Em Daca, capital e maior cidade de Bangladesh, Yunus mora com a mulher e a filha mais nova (a mais velha, que acaba de lhe dar o primeiro neto, vive em Nova York) no mesmo conjunto de prédios onde está a sede do Grameen Group, com suas mais de 50 empresas. Em boa parte do tempo, viaja pelo mundo com palestras e consultorias que lhe dão uma rotina atribulada, da qual diz não se cansar, mesmo aos 75 anos de idade. “Eu gosto disso. Sem essa rotina eu estaria terrivelmente entediado. Não sei o que fazer comigo mesmo quando não estou ocupado.”

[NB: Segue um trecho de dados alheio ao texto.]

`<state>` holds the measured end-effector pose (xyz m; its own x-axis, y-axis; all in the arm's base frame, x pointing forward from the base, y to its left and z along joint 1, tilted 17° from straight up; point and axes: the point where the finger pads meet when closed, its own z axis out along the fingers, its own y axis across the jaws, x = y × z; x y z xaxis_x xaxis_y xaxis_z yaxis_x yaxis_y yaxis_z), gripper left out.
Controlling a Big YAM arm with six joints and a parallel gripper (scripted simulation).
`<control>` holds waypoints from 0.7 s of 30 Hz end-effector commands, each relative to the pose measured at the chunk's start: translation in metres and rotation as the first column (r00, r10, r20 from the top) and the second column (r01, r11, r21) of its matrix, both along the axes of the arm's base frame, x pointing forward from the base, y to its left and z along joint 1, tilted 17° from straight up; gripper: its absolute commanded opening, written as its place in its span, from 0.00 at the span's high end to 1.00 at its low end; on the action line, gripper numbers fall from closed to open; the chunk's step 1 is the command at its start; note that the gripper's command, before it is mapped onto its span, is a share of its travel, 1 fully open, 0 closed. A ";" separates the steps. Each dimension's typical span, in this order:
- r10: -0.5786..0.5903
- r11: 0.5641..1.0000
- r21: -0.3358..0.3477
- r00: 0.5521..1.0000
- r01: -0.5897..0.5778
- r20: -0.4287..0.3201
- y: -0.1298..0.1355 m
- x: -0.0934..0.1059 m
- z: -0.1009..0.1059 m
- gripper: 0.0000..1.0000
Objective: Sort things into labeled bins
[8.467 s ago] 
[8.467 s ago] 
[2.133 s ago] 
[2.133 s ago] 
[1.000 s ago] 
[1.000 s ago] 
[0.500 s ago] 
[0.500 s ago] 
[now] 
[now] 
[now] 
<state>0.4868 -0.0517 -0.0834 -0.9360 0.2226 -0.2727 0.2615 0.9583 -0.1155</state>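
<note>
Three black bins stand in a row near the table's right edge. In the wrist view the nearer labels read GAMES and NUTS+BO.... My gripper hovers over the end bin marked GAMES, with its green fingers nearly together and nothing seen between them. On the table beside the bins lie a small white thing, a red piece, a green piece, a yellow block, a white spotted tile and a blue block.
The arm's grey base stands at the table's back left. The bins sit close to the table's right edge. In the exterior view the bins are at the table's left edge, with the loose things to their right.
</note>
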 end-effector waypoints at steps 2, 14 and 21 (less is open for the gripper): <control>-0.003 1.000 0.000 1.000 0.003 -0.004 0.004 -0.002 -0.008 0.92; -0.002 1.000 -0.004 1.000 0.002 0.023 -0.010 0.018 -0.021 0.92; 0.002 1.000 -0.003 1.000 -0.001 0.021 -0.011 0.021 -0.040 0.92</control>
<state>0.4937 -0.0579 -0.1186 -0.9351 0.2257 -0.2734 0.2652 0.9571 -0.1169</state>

A seguir, oito trechos da conversa que deixam claro que, para Yunus, o que falta ao mundo é olhar mais para o próximo e trabalhar pela prosperidade colectiva.
Uma visão mais amorosa, pode-se dizer.
UM NOVO CAPITALISMO
“Há 85 pessoas no mundo que têm mais da metade de toda a riqueza do planeta.
Já a metade mais pobre da população mundial detém menos de 1% desses recursos.
Que mundo é esse?
A minha luta tem sido contra essa estrutura.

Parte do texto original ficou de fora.